◆ YOUR OBJECTIVE: Set down word for word each line from the start of the listing through the line that contains "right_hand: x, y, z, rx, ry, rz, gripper", both included.

◆ SOURCE MATERIAL:

⟨

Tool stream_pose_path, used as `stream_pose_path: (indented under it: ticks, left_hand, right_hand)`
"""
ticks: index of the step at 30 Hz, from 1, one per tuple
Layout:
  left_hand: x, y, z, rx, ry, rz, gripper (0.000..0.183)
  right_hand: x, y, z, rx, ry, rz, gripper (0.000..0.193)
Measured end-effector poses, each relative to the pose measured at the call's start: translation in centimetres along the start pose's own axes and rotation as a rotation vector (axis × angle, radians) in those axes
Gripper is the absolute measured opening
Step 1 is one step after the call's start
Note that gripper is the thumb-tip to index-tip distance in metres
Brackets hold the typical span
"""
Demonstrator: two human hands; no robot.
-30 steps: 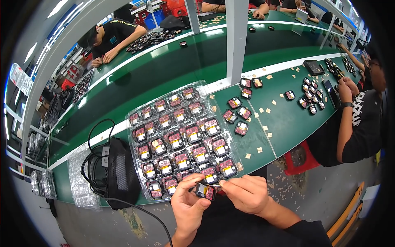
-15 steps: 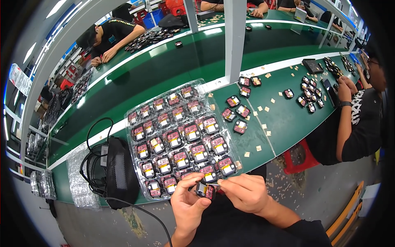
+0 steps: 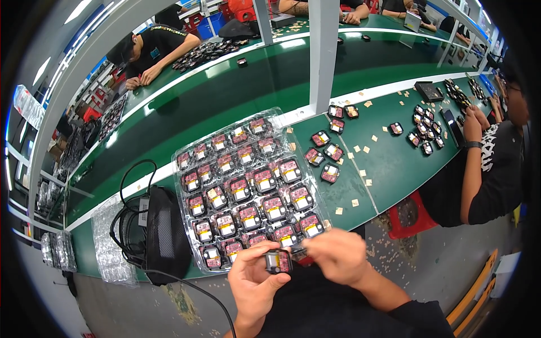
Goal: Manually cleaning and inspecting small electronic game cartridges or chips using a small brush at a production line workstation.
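Observation:
My left hand (image 3: 252, 281) holds a small black square device casing (image 3: 278, 261) between thumb and fingers. Its open side shows a red circuit board and a grey block. Just right of it, my right hand (image 3: 340, 256) is closed in a pinch and smeared by motion. Something thin and dark pokes from its fingertips toward the casing, too blurred to name. Beyond both hands lies a clear plastic blister tray (image 3: 181, 187), its pockets filled with rows of similar casings, each with a red board, a white block and yellow tape. My hands cover part of its near edge.
Loose casings (image 3: 329, 173) and small tan paper bits (image 3: 363, 173) lie right of the tray. A black mesh bag (image 3: 169, 236) with cables and stacked clear trays (image 3: 112, 242) are at left. A metal post (image 3: 322, 62) rises beyond. A co-worker (image 3: 484, 163) sits at right.
My right hand has moved slightly up and right, away from the casing. The casing in my left hand has turned a little, showing more of its open side.

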State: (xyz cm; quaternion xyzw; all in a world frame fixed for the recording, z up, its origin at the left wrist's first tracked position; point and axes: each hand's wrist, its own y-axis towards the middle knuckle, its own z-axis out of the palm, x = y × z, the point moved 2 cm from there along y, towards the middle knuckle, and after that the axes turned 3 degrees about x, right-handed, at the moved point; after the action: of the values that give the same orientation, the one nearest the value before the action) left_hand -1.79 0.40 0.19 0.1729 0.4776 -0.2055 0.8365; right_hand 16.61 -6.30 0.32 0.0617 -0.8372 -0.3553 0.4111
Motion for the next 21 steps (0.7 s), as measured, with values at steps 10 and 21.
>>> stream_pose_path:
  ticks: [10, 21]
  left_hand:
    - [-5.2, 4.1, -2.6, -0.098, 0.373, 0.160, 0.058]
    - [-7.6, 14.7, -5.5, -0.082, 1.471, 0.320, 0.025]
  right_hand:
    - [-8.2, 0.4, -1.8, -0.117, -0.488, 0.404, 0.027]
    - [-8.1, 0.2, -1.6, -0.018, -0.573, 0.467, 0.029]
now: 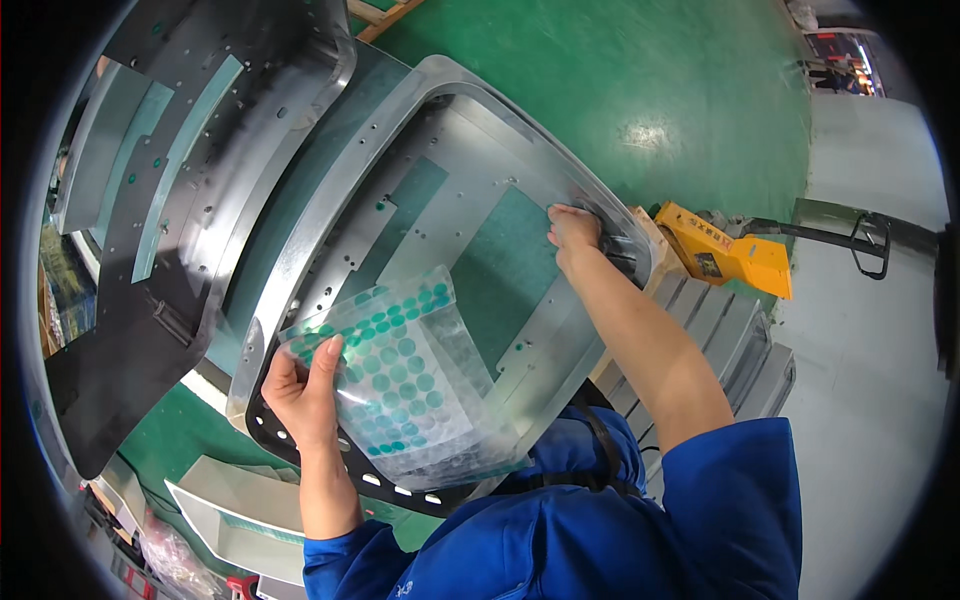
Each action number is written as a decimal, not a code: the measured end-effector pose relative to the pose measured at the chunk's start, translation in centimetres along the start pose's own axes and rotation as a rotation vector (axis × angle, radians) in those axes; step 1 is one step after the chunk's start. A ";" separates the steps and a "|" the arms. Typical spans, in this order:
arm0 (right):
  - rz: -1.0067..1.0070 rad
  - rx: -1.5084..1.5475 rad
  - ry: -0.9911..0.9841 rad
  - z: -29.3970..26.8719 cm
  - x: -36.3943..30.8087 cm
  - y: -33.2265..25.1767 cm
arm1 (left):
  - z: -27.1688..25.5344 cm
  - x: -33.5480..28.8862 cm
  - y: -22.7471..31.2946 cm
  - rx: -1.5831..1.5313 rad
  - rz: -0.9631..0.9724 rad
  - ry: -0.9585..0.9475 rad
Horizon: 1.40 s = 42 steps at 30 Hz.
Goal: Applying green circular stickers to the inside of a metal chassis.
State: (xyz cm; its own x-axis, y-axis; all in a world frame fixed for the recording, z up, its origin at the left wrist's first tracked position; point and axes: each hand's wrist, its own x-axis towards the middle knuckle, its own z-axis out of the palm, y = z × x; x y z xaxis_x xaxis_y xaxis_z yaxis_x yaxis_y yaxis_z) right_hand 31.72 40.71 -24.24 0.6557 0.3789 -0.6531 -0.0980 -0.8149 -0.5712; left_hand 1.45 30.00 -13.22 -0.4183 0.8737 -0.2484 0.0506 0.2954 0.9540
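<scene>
My left hand [303, 395] pinches the edge of a clear sheet of round green stickers [403, 372], thumb on top. The sheet hangs over the near part of a large silver metal housing [312, 205], which has an open, rimmed interior with rectangular cutouts and small holes. My right hand [577, 230] is at the inner right wall of this housing, its fingers curled together. Whatever may be between those fingertips is too small or hidden to make out. Some stickers near the sheet's lower edge appear to be gone, leaving pale circles.
Another large metal housing [190, 200] stands close on the left. At the right are stacked grey metal parts [690, 315] and a yellow pallet jack [725, 252] with a black handle. A white open-sided box [245, 510] sits low at the left, above green floor [600, 90].
</scene>
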 end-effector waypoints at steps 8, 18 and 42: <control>-0.072 -0.036 0.021 0.0 1.5 1.3 | 0.3 0.0 0.0 -0.023 0.001 -0.019; -0.124 -0.027 0.044 0.4 1.6 1.7 | 0.3 0.1 0.0 -0.004 -0.005 -0.007; -0.539 -0.632 0.247 1.7 -3.1 2.7 | 0.2 0.4 -0.6 0.003 -0.037 0.004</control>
State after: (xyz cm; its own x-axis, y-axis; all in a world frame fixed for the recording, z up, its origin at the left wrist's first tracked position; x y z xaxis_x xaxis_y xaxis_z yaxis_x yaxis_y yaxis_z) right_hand 28.10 38.06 -24.60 0.6440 0.7374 -0.2037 0.6595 -0.6701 -0.3406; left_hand 1.44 30.21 -13.92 -0.4232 0.8606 -0.2832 0.0372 0.3288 0.9437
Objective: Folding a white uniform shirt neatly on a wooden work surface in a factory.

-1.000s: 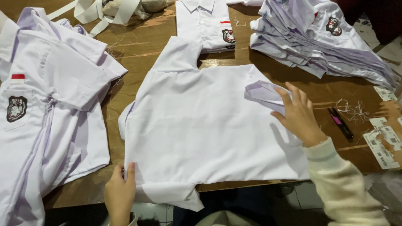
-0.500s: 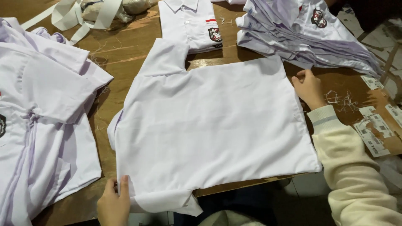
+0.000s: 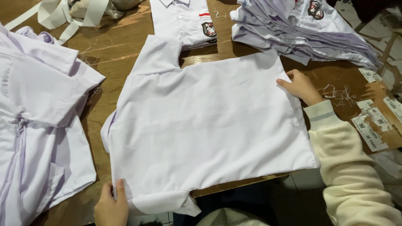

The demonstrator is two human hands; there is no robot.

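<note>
A white short-sleeved shirt (image 3: 201, 125) lies spread flat, back side up, on a wooden table (image 3: 121, 46). My left hand (image 3: 111, 206) presses down on the shirt's near left corner at the table's front edge, fingers together. At the right edge of the shirt my right hand (image 3: 299, 86), in a cream sleeve, pinches the folded cloth. One sleeve of the shirt points toward the far left.
A heap of white shirts (image 3: 37, 125) lies at the left. A folded shirt with a badge (image 3: 188, 21) sits at the back, and a stack of folded shirts (image 3: 301, 29) at the back right. Paper labels (image 3: 374, 123) and loose threads (image 3: 339, 94) lie right; white strips (image 3: 63, 12) far left.
My right hand has folded the shirt's right sleeve in and slid to the right edge, smoothing the cloth flat. The left hand stayed at the near corner. The view shifted slightly.
</note>
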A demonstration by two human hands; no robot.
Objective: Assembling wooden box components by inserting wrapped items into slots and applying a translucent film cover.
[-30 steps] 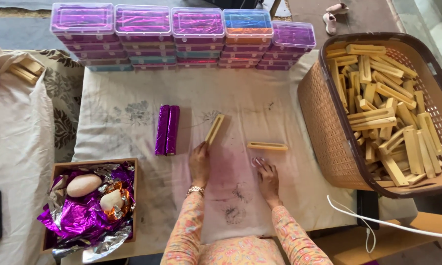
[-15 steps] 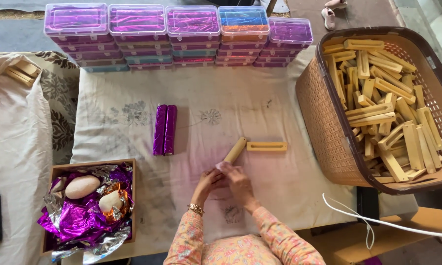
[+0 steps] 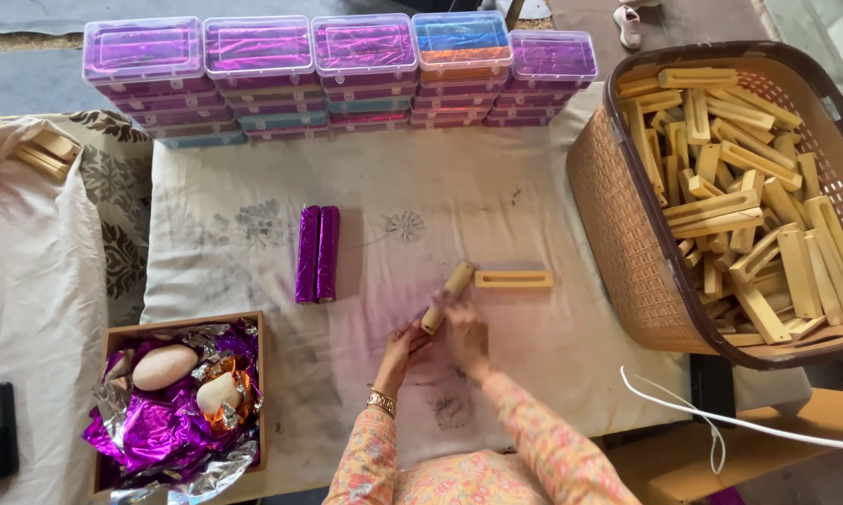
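Both my hands are closed around the near end of a pale wooden stick (image 3: 445,297), which lies tilted on the cream cloth (image 3: 552,346). My left hand (image 3: 404,346) grips it from below, fingers curled on it; my right hand (image 3: 465,323) wraps over it from the other side. The stick's far end points towards a slotted wooden piece (image 3: 513,279) just beside it. Left of the stick lie two purple foil-wrapped sticks (image 3: 317,253). Right of it, well apart, stands a brown basket (image 3: 618,234) of wooden pieces.
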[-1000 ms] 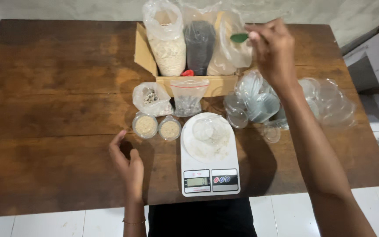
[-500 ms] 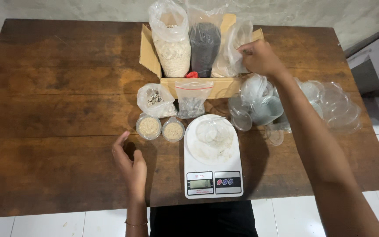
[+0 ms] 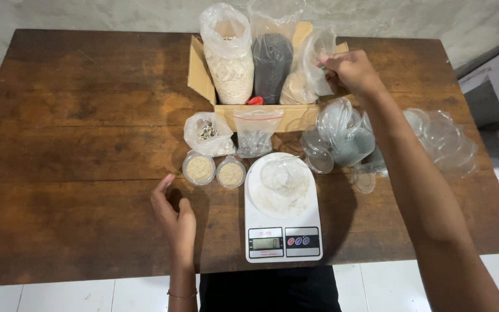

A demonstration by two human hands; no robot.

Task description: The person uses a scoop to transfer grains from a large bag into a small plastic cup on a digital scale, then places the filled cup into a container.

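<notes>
Since the earlier frames my right hand (image 3: 350, 72) had come down from holding a small green thing up high and had sunk to the mouth of the clear bag of tan powder (image 3: 304, 78), at the right end of the cardboard box (image 3: 203, 72). From the head view, its fingers (image 3: 329, 62) were pinched narrow around something at the bag's rim; the green thing was all but hidden now, so I could not tell whether it was gripped or already dropped. Just left of those fingers stood the bag of dark grains (image 3: 271, 63), and beyond it the bag of pale flakes (image 3: 229, 63). Below the wrist lay a loose heap of clear plastic cups and lids (image 3: 342, 130). My left hand (image 3: 174, 214) rested edge-on on the wooden table (image 3: 76, 144), fingers loosely curled and holding nothing. Just above its fingertips sat two small filled cups (image 3: 215, 171), and to their right the white kitchen scale (image 3: 283, 208) carried an empty clear cup (image 3: 284, 176). I judged the risks plain enough: the thin bag could fold or tip under the pinching hand and spill powder into the box, and my forearm, passing low over the stacked cups, could knock them across the table.
</notes>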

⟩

◆ ANSWER FOR THIS EXERCISE:
Tool stream_pose_path, used as `stream_pose_path: (indented under it: ticks, left_hand, right_hand)`
"""
ticks: index of the step at 30 Hz, from 1, one per tuple
Layout:
  left_hand: x, y, z, rx, ry, rz, gripper (0.000..0.183)
  right_hand: x, y, z, rx, ry, rz, gripper (0.000..0.193)

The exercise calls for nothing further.